There’s a caveat here; we’re not quite ready to go to market against Zello. Mobile browser permissions are so restrictive, especially on iOS, that we’re essentially dead in the water there, making this functionally a desktop-only web application. One problem is that audio cannot play without direct user input, which doesn’t line up with a walkie-talkie application, where user input (clicks) happen independently from audio arriving. There also is not always support for the API’s we’re calling. So, you can add a guardrail in your application to prevent users from being confused:

import getUserMedia from "utilities/getUserMedia";

const App: React.FC = () => {
  if (!getUserMedia || typeof MediaRecorder === "undefined")
    return (
      <Segment placeholder>
        <Header icon>
          <Icon name="thumbs down outline" />
          Your browser or device doesn't support this app. Sad.


Note that in this case I’m using style elements from semantic-ui-react, which you can import like I did, use standard elements, or use your own library of choice.


Let’s deploy this out to the real world! Amplify makes this too easy. Once it’s building like you want with npm run build, run amplify add hosting and follow the prompts. Make sure to include CloudFront, since you’ll need HTTPS for audio recording. Once that’s configured, run amplify publish to build and deploy your app to S3 and CloudFront! That will take 15 minutes or more to deploy, but when it’s complete, it will display the CloudFront URL.

So that’s it! Hopefully you now have a fully mostly functioning live voice chat/walkie talkie application. It’s rapidly scalable, stable, and secured, and all managed for you.

Cost Analysis

How much does it cost? Let’s run the numbers from the official pricing guide:

  • It would take 285 users connected 24/7 to cost you $1/month for the subscription connections
  • Each quarter-second clip is 25kB or so. At 0.09$ per GB, would take 10,000 seconds to cost you $1 in data transfer charges.
  • So, if those 285 users were connected constantly, sending data both in and out, every 35 seconds of talk would cost you $1 in data transfer. That could get expensive quickly. Some ways you could bring that cost down:
    • Better encoding/compression (ie mpeg rather than wav)
    • Limiting chat room size
    • Recognizing and disconnecting idle users
  • Four 250ms clips per second, with 284 recipients, means ~1000 subscription updates per second. At $2 per million subscription updates, that means $1 every 500 seconds of talking. You could improve that by lengthening MediaRecorder’s timeslice to batch audio segments into fewer, larger calls.

The Road Ahead

How could we improve this application? Fork the repo, experiment with some of these, and show off with a link in the comments!

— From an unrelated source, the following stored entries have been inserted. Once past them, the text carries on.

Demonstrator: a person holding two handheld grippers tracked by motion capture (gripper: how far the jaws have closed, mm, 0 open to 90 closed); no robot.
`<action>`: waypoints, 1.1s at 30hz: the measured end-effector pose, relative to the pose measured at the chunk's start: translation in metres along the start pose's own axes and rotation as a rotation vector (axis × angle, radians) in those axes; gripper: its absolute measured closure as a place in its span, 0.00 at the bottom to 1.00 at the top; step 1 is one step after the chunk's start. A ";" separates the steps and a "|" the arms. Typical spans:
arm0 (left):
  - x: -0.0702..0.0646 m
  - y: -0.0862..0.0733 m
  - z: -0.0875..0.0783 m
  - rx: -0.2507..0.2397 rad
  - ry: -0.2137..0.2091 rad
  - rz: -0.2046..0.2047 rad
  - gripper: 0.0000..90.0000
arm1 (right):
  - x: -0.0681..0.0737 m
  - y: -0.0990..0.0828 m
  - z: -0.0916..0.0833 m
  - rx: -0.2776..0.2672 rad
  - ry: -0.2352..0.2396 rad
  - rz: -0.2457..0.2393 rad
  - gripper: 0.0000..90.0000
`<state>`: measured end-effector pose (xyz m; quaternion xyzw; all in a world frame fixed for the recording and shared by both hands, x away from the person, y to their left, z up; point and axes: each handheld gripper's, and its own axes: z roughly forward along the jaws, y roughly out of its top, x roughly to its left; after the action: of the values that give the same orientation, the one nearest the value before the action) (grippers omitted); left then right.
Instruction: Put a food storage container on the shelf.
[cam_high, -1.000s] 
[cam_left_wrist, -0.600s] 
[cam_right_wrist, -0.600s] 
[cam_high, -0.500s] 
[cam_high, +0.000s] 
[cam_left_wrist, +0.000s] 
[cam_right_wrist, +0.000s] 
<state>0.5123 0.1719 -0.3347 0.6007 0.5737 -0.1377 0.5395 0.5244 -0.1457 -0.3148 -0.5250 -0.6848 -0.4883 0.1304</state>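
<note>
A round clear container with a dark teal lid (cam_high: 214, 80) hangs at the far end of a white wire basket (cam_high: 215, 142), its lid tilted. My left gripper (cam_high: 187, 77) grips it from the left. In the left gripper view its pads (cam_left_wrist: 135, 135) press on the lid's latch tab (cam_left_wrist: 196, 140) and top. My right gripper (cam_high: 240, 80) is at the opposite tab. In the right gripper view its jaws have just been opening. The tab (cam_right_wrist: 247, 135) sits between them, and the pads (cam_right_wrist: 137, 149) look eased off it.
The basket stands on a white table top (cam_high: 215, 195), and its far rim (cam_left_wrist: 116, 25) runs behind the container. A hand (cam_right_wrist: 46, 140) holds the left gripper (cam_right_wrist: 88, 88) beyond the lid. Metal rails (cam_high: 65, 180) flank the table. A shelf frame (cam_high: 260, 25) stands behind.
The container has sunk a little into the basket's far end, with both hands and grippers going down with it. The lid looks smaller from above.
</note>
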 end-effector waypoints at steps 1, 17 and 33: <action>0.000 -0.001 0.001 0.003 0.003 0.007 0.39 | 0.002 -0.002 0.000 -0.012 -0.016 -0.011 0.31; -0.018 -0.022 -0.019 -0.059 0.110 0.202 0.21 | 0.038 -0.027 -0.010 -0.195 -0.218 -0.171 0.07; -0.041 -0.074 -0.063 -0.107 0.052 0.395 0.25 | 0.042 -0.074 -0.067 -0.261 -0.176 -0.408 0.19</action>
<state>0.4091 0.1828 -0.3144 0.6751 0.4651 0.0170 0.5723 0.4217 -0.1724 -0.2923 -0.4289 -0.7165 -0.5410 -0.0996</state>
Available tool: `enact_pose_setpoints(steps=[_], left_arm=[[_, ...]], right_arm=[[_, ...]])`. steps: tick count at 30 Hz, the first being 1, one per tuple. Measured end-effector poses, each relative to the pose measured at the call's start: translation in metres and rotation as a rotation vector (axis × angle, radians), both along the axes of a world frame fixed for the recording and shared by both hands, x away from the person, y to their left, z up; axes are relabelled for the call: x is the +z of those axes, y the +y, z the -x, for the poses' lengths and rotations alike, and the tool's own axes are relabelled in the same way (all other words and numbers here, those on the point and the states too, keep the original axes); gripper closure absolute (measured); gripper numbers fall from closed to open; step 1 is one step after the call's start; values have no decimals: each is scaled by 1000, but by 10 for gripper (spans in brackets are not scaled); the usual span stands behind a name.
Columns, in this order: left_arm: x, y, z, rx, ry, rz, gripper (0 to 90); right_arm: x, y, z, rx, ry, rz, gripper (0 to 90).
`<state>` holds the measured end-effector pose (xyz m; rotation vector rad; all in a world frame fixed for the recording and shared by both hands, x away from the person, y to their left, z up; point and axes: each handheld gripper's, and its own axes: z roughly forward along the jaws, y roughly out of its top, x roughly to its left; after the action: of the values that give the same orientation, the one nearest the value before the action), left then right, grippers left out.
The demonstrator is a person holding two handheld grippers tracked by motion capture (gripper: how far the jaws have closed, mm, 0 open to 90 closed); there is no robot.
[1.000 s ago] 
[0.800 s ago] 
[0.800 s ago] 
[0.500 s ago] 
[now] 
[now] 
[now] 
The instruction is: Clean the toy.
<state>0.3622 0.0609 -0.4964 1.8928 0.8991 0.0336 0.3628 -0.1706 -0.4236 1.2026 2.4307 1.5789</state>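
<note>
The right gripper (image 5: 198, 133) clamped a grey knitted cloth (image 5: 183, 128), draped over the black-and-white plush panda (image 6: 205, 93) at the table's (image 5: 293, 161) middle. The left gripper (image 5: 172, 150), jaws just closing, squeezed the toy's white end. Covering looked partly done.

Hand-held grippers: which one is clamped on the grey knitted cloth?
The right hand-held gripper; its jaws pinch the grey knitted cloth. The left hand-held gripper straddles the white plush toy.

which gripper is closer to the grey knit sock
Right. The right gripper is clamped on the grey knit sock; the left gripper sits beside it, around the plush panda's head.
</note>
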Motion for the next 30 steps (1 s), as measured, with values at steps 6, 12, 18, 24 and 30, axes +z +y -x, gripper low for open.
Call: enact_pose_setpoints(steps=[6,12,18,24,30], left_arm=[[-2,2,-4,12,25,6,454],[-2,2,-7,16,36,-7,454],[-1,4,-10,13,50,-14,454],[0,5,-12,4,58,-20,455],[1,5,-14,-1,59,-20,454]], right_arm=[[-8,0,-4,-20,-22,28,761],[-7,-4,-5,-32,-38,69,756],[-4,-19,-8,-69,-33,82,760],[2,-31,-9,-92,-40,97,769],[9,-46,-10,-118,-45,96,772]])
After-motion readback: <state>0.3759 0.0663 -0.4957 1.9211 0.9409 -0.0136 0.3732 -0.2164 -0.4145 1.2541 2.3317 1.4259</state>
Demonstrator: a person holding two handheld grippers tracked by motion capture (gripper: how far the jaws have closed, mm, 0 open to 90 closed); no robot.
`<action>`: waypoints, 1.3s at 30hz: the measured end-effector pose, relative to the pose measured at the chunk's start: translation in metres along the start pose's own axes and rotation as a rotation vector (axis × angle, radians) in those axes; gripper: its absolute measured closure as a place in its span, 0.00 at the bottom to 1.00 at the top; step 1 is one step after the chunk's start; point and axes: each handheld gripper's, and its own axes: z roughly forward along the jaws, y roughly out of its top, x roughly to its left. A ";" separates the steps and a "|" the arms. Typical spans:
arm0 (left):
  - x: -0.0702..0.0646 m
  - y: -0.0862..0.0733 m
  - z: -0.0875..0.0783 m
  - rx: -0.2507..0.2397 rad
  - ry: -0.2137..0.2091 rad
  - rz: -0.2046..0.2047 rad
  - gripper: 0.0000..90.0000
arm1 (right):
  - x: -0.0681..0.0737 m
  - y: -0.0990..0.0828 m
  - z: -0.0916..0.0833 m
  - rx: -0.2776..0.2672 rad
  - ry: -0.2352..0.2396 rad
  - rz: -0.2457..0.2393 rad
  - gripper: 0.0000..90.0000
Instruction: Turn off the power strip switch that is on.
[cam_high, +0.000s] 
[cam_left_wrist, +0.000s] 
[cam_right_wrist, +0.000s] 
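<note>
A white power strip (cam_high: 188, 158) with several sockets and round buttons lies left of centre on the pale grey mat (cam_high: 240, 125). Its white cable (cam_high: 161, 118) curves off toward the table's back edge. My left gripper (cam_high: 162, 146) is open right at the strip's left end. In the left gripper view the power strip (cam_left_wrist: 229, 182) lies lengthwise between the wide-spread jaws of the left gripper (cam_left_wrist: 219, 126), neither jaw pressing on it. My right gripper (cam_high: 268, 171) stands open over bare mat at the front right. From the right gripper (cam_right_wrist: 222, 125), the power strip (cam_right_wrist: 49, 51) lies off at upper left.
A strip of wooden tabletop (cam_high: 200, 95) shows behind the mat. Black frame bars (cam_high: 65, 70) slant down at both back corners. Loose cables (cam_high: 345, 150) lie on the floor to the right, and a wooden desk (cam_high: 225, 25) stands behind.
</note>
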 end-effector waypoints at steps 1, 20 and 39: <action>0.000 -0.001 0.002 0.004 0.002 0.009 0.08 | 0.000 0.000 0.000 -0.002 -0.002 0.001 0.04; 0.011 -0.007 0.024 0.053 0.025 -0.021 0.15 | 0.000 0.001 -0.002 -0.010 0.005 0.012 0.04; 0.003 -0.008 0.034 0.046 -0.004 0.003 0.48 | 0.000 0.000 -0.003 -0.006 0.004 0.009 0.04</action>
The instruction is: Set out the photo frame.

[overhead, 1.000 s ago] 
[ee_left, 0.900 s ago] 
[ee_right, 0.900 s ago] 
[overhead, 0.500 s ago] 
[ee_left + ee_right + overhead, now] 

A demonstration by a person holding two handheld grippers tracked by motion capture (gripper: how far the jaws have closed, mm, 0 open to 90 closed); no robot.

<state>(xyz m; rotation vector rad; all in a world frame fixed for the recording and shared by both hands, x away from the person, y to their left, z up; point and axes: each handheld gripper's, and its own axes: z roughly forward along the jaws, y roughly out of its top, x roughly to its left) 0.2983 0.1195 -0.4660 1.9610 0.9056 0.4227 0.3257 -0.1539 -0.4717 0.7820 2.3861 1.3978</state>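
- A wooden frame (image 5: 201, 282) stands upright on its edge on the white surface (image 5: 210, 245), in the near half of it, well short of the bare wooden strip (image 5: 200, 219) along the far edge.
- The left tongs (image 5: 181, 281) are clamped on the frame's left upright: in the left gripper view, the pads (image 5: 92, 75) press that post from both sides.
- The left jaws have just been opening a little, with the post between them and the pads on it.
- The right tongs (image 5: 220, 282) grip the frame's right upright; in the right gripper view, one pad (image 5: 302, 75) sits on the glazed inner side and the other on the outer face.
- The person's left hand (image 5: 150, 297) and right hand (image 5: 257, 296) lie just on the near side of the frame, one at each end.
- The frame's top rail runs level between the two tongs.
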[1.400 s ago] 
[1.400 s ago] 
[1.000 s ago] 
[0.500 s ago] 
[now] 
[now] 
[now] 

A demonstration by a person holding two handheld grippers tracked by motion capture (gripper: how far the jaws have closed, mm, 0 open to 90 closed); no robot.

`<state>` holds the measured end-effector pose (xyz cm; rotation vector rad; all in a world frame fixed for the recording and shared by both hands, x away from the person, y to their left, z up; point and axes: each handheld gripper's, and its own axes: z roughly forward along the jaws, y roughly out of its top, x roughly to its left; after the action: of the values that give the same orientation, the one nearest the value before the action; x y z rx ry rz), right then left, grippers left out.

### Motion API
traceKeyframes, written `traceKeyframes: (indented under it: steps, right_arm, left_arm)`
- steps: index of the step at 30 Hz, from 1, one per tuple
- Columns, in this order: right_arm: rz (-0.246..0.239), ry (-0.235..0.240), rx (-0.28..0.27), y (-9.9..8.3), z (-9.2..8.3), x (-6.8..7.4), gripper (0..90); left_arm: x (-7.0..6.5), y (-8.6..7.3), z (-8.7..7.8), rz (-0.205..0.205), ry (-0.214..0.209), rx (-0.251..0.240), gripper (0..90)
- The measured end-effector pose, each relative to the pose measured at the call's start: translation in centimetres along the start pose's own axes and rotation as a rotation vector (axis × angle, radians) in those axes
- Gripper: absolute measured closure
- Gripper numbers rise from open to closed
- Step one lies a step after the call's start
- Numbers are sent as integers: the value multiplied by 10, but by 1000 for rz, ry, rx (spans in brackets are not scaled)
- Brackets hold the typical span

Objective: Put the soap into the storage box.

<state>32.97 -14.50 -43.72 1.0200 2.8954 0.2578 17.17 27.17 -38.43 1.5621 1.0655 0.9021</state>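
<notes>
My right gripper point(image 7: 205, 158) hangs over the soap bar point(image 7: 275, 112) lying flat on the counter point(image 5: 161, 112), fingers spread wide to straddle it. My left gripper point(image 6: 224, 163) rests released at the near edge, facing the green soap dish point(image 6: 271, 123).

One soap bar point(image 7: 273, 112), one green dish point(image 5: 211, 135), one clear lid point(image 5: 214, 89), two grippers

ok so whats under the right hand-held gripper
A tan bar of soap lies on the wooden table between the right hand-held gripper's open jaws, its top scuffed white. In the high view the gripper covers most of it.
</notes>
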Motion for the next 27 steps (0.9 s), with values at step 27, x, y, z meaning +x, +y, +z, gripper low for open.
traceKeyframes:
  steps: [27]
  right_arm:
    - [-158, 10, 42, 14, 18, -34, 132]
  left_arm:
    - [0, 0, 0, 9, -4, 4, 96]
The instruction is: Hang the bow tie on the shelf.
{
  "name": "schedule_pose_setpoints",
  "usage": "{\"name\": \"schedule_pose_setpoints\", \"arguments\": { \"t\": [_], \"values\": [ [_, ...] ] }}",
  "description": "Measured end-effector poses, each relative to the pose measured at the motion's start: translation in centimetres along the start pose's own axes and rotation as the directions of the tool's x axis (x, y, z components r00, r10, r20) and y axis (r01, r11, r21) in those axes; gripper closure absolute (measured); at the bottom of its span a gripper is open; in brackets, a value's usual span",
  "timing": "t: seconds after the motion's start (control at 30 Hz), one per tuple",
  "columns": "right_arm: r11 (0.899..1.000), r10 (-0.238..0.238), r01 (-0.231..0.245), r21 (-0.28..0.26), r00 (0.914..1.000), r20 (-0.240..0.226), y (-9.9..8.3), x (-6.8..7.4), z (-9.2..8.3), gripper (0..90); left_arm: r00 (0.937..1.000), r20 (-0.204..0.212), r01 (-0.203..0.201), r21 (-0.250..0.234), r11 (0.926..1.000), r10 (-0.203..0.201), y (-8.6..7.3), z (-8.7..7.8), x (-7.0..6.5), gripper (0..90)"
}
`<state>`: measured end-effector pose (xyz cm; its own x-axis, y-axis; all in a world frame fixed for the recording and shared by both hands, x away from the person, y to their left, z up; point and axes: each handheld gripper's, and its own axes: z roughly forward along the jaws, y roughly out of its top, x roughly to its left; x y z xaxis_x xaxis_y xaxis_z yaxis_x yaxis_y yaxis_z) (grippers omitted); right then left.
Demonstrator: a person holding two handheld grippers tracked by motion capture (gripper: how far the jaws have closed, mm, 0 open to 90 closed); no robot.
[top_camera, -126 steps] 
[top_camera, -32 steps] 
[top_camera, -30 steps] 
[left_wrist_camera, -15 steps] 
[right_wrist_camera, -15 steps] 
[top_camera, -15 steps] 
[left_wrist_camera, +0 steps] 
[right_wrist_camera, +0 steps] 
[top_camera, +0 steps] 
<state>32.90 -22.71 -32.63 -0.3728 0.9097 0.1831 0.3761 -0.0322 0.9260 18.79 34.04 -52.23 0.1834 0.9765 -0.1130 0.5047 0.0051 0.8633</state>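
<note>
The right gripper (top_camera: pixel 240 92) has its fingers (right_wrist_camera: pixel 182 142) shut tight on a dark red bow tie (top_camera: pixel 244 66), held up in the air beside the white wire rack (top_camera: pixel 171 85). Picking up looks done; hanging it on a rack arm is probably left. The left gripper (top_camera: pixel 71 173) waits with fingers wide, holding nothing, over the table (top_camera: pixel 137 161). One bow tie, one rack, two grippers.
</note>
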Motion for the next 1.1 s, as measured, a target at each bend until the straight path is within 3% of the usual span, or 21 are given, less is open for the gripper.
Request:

  • Basic Functionality: filter received audio segments by userId, and don’t play back audio from yourself!
  • Mobile Web Browser Compatibility: Queue up received audio segments, and play them within rendered <audio /> elements. On first render, present a button which plays a short, inaudible sound through each one, thus “authorizing” it within the browser to play more audio in the future. Then, pull items off the audio segment queue in order, set the someAudioElement.src value to your dataUrl, and play away! If you have separate queues for each userId, and introduce a brief delay before playing the first clip in each, you can also reduce jitter in the audio in between clips, and prevent overlapping clips as well.
  • Mobile Application: Create a native or react-native application to get around the limitations of mobile browsers
  • Apollo and AppSync: Add createRoom and destroyRoom mutations to be able to create new chat rooms from the web application
  • Authorization: Add a Cognito identity pool for app admins only and limit certain mutations (like createRoom or deleteRoom, maybe) to them using a resolver mapping.
  • UI: Instead of just a simple button, make an SVG image of a radio, and hook up the RecordButton to that graphic.

I hope you enjoyed this workshop and better yet, learned something from it. Please comment, star, and send PR’s to the demo repo on GitHub. Happy coding!

Disclaimer: opinions expressed in this post are solely my own and do not represent the views or opinions of my employer.